There are several encodings of Cyrillic characters.
When creating sites on the Internet, they usually use:
- utf-8
- windows-1251
- koi8-r
More popular encodings:
- iso-8859-5
- ibm866
- mac-cyrillic
This is probably not the whole list, these are the encodings that I often encounter.
Sometimes it becomes necessary to determine the encoding of the text. And in PHP there is even a function for this:
mb_detect_encoding
But, as
m00t wrote in the article
Defining Text Encoding in PHP - An Overview of Existing Solutions plus Another Bike
In short, it does not work.
After reading the
m00t articles
, I was not inspired by its method and found this solution:
Determining the text encoding in PHP and Python
As
m00t said
again character codes
I tested the function of determining the encoding by character codes, the result satisfied me and I used this function for a couple of years.
Recently I decided to rewrite the project where I used this function, I found a ready-made package on packagist.org
cnpait / detect_encoding , in which the encoding is determined using the
m00t method
At the same time, the specified package was installed more than 1200 times, so itβs not for me alone that the task of determining the text encoding periodically arises.
I would install this package and calm down, but I decided to "get confused."
In general, I made my package:
onnov / detect-encoding .
How to use it is written in README.md
Iβll write about testing it and comparing it with the
cnpait / detect_encoding package.
Testing methodology
Take the big text: Tolstoy - Anna Karenina
In total - 1'701'480 characters
We remove all unnecessary, we leave only the Cyrillic alphabet:
$text = preg_replace('/[^--]/ui', '', $text);
There remained 1'336'252 cyrillic signs.
In the loop we take part of the text (5, 15, 30, ... characters), convert it to a known encoding and try to determine the encoding by the script. Then compare correctly or not.
Here is the table in which the encoding is on the left, the number of characters by which the encoding is determined on top, the table shows the reliability result in %%
Worst accuracy with Mac Cyrillic, you need at least 60 characters to determine this encoding with an accuracy of 92.15%. Windows-1251 encoding also has very low accuracy. This is due to the fact that the numbers of their characters in the tables overlap greatly.
Fortunately, mac-cyrillic and ibm866 encodings are not used to encode web pages.
Let's try without them:
The accuracy of the determination is high even in short sentences from 5 to 10 letters. And for phrases of 60 letters, the accuracy of determination reaches 100%. And yet, the encoding is determined very quickly, for example, text longer than 1,300,000 Cyrillic characters is checked in 0.00096 seconds. (on my computer)

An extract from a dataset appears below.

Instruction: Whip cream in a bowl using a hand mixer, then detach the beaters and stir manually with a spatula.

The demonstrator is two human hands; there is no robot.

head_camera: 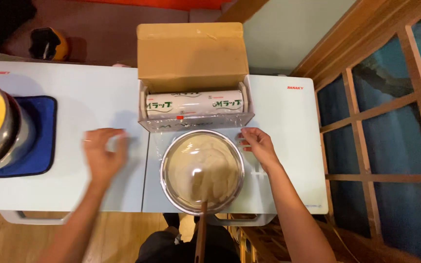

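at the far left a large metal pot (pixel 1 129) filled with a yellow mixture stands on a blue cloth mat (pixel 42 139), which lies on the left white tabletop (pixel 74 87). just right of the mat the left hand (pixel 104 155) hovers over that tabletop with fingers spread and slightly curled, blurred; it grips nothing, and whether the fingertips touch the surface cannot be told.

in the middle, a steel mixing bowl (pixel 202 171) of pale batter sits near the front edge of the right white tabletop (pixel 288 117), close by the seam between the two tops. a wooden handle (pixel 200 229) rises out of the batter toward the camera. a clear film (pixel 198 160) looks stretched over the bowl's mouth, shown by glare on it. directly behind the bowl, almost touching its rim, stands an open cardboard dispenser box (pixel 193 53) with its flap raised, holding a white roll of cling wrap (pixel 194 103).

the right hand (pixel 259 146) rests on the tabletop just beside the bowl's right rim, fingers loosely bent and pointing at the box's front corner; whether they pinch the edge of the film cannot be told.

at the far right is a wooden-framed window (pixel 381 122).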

And what results will the statistical method described by
m00t show :
As you can see, the results of determining the encoding are good. The speed of the script is high, especially in short texts, in huge texts the speed is significantly inferior. Text longer than 1,300,000 Cyrillic characters is checked in 0.32 seconds. (on my computer).
My findings
- Both methods give good results.
- The accuracy of the methods is close.
- The speed of determining by character codes is higher in large texts, but this is hardly of great importance, because it is unlikely that anyone will check such huge texts.
- The statistical method still has the potential to increase the accuracy of encoding determination.
Which method to use is up to you. In principle, you can use both at once.